▶ [WHAT YOU WILL DO]: Transcribe the data below verbatim from the line with "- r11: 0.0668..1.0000" to the line with "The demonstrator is". Include both of those lines.

Source records:
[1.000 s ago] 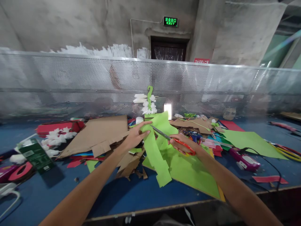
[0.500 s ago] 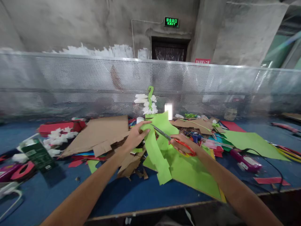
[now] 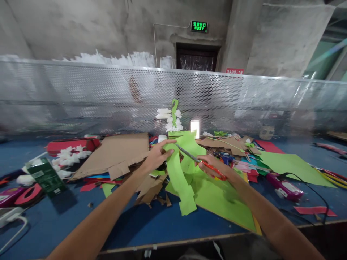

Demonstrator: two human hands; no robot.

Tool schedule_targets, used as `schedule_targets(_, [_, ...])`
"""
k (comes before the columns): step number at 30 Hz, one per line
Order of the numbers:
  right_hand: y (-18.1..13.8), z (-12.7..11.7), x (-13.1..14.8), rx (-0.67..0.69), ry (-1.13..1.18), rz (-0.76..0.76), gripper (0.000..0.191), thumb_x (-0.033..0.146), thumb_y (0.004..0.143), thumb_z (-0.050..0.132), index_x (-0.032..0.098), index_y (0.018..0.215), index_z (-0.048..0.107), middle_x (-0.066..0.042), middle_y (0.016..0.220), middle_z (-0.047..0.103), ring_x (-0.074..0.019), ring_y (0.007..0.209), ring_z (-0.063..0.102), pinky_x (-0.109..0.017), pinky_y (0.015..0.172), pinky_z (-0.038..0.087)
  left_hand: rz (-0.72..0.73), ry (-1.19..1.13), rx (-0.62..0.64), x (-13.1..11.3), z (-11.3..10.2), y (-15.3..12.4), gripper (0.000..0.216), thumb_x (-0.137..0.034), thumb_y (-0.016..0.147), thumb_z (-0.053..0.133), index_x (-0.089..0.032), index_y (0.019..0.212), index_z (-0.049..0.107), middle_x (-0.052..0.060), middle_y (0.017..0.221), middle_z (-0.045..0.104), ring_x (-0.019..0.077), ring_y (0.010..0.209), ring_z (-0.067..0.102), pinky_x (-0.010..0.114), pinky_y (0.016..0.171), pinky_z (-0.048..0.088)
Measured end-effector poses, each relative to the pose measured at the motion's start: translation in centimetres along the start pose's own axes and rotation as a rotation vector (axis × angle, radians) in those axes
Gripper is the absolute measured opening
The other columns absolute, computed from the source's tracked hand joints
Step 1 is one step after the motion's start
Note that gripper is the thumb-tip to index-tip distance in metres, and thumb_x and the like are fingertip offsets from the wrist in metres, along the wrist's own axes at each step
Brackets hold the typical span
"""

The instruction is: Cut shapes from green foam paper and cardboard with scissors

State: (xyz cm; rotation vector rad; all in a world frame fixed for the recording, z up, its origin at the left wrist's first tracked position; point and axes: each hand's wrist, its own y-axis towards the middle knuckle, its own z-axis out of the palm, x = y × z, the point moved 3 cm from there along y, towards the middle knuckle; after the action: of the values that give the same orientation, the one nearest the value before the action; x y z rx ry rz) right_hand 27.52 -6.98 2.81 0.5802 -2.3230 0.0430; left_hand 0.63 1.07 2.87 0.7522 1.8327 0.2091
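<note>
My left hand [image 3: 155,157] pinches the upper part of a light green paper sheet [image 3: 180,173] and holds it lifted above the blue table [image 3: 141,224]. A long strip of that paper hangs down toward the table. My right hand [image 3: 214,167] grips red-handled scissors [image 3: 199,160]; their metal blades point up and left into the green paper near my left fingers. More green paper [image 3: 225,202] lies flat beneath my right forearm.
Brown cardboard pieces [image 3: 116,155] lie at left, with a green box [image 3: 46,177] and white paper flowers [image 3: 67,155]. A purple glue gun [image 3: 284,186] with a black cord sits at right. A perforated metal screen [image 3: 108,97] runs behind the table.
The hanging green strip has shifted slightly and hangs a little lower. Both hands and the scissors stay in nearly the same place.
</note>
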Motion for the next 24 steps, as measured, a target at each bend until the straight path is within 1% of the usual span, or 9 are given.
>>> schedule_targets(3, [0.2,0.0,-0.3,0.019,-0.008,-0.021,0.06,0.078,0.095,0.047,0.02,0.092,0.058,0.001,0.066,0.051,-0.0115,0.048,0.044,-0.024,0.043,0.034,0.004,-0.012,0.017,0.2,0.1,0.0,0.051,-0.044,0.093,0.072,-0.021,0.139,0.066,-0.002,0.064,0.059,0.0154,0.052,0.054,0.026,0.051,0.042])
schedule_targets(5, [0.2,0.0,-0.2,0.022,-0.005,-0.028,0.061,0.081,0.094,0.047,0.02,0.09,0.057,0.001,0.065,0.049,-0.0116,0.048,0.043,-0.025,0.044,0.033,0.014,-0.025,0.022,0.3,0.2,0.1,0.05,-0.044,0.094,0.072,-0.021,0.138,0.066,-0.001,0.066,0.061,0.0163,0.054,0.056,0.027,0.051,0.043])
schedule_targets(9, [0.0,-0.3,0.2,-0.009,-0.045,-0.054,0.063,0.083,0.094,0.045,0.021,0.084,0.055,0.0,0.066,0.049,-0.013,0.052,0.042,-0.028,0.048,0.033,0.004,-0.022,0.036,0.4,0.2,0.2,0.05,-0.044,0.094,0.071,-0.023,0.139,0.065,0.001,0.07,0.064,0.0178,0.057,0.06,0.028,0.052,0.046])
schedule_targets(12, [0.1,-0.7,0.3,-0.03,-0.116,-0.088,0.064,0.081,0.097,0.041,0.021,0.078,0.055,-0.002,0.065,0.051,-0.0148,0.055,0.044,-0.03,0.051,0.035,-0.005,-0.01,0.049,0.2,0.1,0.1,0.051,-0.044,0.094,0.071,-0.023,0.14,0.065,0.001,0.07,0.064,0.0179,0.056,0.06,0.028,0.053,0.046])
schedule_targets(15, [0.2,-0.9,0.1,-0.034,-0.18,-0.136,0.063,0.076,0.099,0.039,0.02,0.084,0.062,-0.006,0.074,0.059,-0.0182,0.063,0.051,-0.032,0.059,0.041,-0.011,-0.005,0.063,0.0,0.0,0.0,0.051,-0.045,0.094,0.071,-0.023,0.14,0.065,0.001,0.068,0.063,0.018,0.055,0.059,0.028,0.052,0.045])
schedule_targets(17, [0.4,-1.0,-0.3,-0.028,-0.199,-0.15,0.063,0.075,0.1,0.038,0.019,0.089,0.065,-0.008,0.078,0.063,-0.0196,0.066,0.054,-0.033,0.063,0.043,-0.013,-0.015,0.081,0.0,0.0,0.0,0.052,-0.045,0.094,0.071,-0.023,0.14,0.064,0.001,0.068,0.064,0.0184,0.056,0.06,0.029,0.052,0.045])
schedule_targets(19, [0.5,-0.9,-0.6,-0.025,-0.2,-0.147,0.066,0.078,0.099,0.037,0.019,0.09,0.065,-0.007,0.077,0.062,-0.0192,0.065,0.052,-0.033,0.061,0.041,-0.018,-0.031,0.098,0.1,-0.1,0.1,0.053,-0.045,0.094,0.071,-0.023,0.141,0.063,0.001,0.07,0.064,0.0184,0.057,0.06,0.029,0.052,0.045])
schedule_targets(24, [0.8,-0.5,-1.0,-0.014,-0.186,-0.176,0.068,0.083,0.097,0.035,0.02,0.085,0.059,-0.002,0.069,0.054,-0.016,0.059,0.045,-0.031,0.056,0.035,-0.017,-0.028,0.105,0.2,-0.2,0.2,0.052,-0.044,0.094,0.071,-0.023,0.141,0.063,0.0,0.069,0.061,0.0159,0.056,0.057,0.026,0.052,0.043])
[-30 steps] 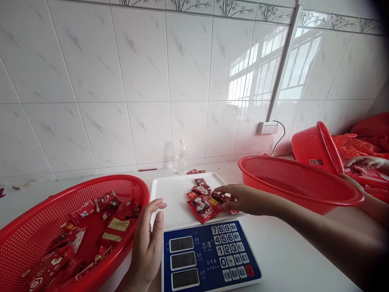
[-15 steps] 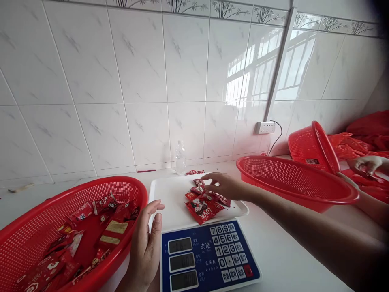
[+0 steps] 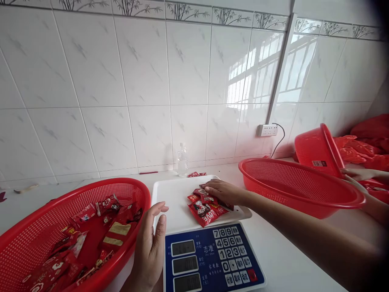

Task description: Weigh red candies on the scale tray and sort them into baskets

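Head view. A small pile of red packets (image 3: pixel 207 207) sits on the white scale tray (image 3: pixel 173 200), centre of frame. Many more lie in the red basket (image 3: pixel 30 227) lower left, and the wide red basket (image 3: pixel 288 178) at right shows nothing inside, so I judge the pile only begun, most packets unmoved. My right hand (image 3: pixel 221 190) lies palm down on the pile's far edge, fingers flat, touching, nothing clasped. My left hand (image 3: pixel 151 249) stands edge-up at lower centre, slack and empty, between the lower-left basket and the scale panel (image 3: pixel 212 259).

The white counter (image 3: pixel 288 259) carries a left basket (image 3: pixel 75 194), right basket (image 3: pixel 273 190), scale (image 3: pixel 209 259) (blue-faced) and bottle (image 3: pixel 182 160).
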`<state>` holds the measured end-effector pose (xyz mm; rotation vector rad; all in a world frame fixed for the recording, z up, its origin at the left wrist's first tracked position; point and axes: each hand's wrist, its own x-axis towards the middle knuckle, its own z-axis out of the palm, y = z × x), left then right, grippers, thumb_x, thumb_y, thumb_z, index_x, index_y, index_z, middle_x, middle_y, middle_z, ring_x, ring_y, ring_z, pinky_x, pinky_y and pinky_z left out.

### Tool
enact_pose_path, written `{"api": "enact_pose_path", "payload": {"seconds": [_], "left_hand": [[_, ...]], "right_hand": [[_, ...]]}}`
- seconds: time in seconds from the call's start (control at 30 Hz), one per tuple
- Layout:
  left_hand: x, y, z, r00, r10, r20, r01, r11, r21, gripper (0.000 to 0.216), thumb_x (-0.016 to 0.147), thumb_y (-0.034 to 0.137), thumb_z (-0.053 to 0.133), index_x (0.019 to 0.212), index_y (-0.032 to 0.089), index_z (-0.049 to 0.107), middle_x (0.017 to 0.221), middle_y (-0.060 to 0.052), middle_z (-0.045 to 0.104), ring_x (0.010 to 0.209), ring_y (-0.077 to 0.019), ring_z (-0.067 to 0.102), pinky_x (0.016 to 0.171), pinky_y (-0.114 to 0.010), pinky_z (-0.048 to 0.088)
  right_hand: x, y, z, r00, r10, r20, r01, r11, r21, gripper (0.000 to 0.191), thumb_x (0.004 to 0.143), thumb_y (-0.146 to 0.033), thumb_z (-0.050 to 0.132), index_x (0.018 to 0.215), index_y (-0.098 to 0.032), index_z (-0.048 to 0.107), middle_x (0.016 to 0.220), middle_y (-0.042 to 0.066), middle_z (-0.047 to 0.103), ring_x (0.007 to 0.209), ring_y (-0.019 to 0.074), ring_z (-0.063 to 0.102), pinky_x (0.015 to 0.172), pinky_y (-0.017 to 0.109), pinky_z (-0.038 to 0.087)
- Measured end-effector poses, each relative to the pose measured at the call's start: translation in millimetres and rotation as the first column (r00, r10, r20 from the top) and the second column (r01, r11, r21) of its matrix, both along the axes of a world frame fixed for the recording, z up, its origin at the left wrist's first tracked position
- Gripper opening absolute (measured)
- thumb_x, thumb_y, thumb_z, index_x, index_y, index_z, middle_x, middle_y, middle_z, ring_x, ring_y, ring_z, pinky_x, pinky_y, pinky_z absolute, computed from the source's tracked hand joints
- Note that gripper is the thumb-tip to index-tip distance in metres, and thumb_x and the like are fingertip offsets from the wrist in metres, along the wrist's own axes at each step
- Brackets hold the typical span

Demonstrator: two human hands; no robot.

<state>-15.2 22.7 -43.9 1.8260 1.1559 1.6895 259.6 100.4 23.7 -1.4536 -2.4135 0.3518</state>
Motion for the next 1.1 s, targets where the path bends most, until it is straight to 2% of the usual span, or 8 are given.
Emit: {"api": "enact_pose_path", "payload": {"seconds": [0.2,0.3,0.4,0.53,0.7,0.83,0.97,1.1], "left_hand": [[1.0,-1.1,4.0,1.000,0.015,0.001,-0.015,1.000,-0.001,0.036,0.098,0.053,0.043,0.112,0.024,0.060,0.117,-0.011,0.068,0.116,-0.0279,0.062,0.099,-0.047,0.048],[0.4,0.0,2.8,1.000,0.019,-0.002,-0.019,1.000,0.007,0.035,0.098,0.052,0.044,0.112,0.024,0.060,0.117,-0.010,0.068,0.116,-0.0274,0.062,0.099,-0.047,0.048],[-0.8,0.8,1.0,1.000,0.015,-0.012,-0.015,1.000,0.002,0.034,0.099,0.050,0.044,0.114,0.024,0.059,0.117,-0.010,0.068,0.116,-0.0269,0.062,0.098,-0.046,0.048],[-0.5,0.4,1.2,1.000,0.006,-0.008,-0.006,1.000,-0.011,0.035,0.099,0.052,0.044,0.113,0.024,0.059,0.117,-0.011,0.068,0.116,-0.0273,0.062,0.099,-0.047,0.048],[0.8,0.0,2.4,1.000,0.000,0.006,0.000,1.000,-0.013,0.037,0.098,0.053,0.044,0.113,0.024,0.060,0.117,-0.011,0.067,0.118,-0.0282,0.060,0.100,-0.049,0.047],[0.0,1.4,1.2,1.000,0.002,-0.009,-0.002,1.000,-0.013,0.035,0.099,0.052,0.044,0.114,0.023,0.058,0.118,-0.011,0.067,0.116,-0.0272,0.062,0.100,-0.048,0.048],[-2.0,2.6,-0.4,0.999,0.009,-0.033,-0.009,1.000,0.001,0.034,0.100,0.049,0.043,0.116,0.024,0.058,0.117,-0.011,0.069,0.114,-0.0263,0.063,0.099,-0.049,0.049],[-2.7,3.0,-0.3,0.997,0.024,-0.078,-0.022,0.999,0.028,0.030,0.101,0.044,0.042,0.117,0.024,0.058,0.117,-0.009,0.069,0.113,-0.0247,0.065,0.096,-0.043,0.053]], "right_hand": [[1.8,-15.8,0.8,0.998,-0.051,-0.035,0.049,0.997,-0.068,0.033,0.100,-0.042,0.054,0.123,-0.019,0.061,0.129,0.010,0.061,0.116,0.0260,0.059,0.100,0.051,0.046],[-3.5,-20.8,0.0,0.994,-0.096,-0.050,0.090,0.991,-0.102,0.042,0.100,-0.049,0.050,0.127,-0.018,0.058,0.130,0.012,0.060,0.116,0.0269,0.059,0.098,0.050,0.047],[-9.9,-24.4,-2.8,0.992,-0.106,-0.073,0.097,0.989,-0.112,0.050,0.100,-0.055,0.041,0.132,-0.019,0.057,0.135,0.015,0.057,0.124,0.0298,0.054,0.103,0.050,0.044],[-17.9,-28.4,-7.9,0.987,-0.104,-0.120,0.092,0.991,-0.099,0.053,0.100,-0.053,0.033,0.134,-0.020,0.058,0.139,0.014,0.057,0.133,0.0307,0.047,0.112,0.048,0.037],[-30.9,-32.8,-9.8,0.977,-0.130,-0.168,0.115,0.989,-0.096,0.055,0.101,-0.052,0.029,0.136,-0.019,0.055,0.141,0.014,0.056,0.134,0.0302,0.047,0.112,0.051,0.034],[-46.5,-37.3,-8.1,0.982,-0.082,-0.168,0.064,0.992,-0.107,0.056,0.101,-0.051,0.029,0.139,-0.017,0.054,0.138,0.014,0.057,0.134,0.0309,0.045,0.114,0.049,0.033],[-63.7,-43.6,-6.6,0.987,-0.010,-0.161,-0.010,0.992,-0.122,0.058,0.101,-0.050,0.036,0.145,-0.015,0.049,0.148,0.015,0.049,0.144,0.0340,0.031,0.119,0.054,0.022],[-76.8,-50.0,-0.3,0.980,0.085,-0.180,-0.109,0.986,-0.129,0.052,0.102,-0.045,0.038,0.141,-0.015,0.054,0.147,0.013,0.052,0.143,0.0305,0.034,0.120,0.049,0.024]]}}
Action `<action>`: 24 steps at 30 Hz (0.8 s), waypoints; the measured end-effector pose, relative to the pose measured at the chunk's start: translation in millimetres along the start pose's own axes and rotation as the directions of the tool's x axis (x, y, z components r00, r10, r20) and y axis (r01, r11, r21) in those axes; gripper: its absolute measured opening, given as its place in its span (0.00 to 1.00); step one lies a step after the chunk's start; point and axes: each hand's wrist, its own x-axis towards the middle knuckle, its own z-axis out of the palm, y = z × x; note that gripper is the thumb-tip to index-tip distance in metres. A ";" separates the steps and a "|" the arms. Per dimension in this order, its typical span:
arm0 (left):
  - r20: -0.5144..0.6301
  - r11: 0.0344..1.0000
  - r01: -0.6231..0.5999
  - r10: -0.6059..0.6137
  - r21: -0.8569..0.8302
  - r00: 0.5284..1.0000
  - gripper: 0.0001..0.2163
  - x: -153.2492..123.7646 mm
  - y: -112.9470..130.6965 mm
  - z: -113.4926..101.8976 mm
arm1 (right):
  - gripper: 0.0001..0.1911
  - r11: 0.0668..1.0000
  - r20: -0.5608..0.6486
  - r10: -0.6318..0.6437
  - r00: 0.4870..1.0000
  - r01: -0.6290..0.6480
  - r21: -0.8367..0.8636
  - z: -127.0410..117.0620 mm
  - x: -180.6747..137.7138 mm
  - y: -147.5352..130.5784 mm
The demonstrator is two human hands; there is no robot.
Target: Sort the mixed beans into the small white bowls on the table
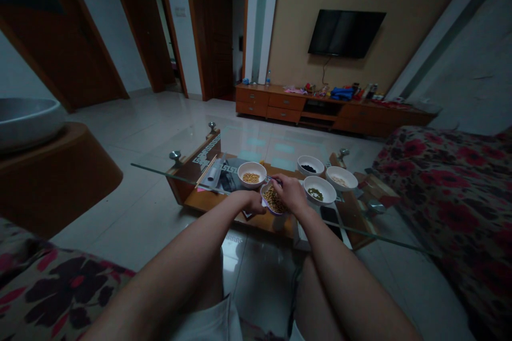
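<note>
Steadying the bowl of mixed beans (273, 200), the left hand (254, 203) grips its rim while the right hand (291, 192) pinches inside with narrowed fingers.

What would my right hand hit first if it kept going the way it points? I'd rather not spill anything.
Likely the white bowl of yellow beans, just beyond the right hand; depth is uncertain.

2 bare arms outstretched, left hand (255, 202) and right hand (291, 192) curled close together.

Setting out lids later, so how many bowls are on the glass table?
5: mixed-bean bowl between both hands, yellow-bean bowl behind, black-bean bowl far right, pale-bean bowl rightmost, green-bean bowl beside right hand.
</note>
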 end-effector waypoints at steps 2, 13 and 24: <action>0.015 1.000 0.024 -0.024 -0.019 1.000 0.12 -2.9 2.3 -1.3 | 0.17 1.000 0.007 0.006 1.000 -0.006 0.002 -4.5 -2.4 7.8; 0.018 0.999 0.020 -0.021 0.025 1.000 0.15 -1.9 1.1 -1.1 | 0.13 0.999 0.069 0.017 0.997 -0.015 -0.028 -19.9 -13.6 42.8; -0.010 0.999 0.029 -0.029 0.013 1.000 0.13 2.1 -1.7 1.2 | 0.12 0.997 0.161 0.051 0.986 -0.039 -0.072 -17.8 -12.4 49.0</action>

▶ [EXERCISE RESULT]:
  - r11: 0.0668..1.0000
  - r20: -0.5608..0.6486
  - r10: -0.6318..0.6437
  - r00: 0.4870..1.0000
  - r01: -0.6290..0.6480
  - r21: -0.8367..0.8636
  - z: -127.0410..117.0620 mm
  - x: -180.6747..137.7138 mm
  - y: -147.5352..130.5784 mm
The demonstrator is two human hands; there is no robot.

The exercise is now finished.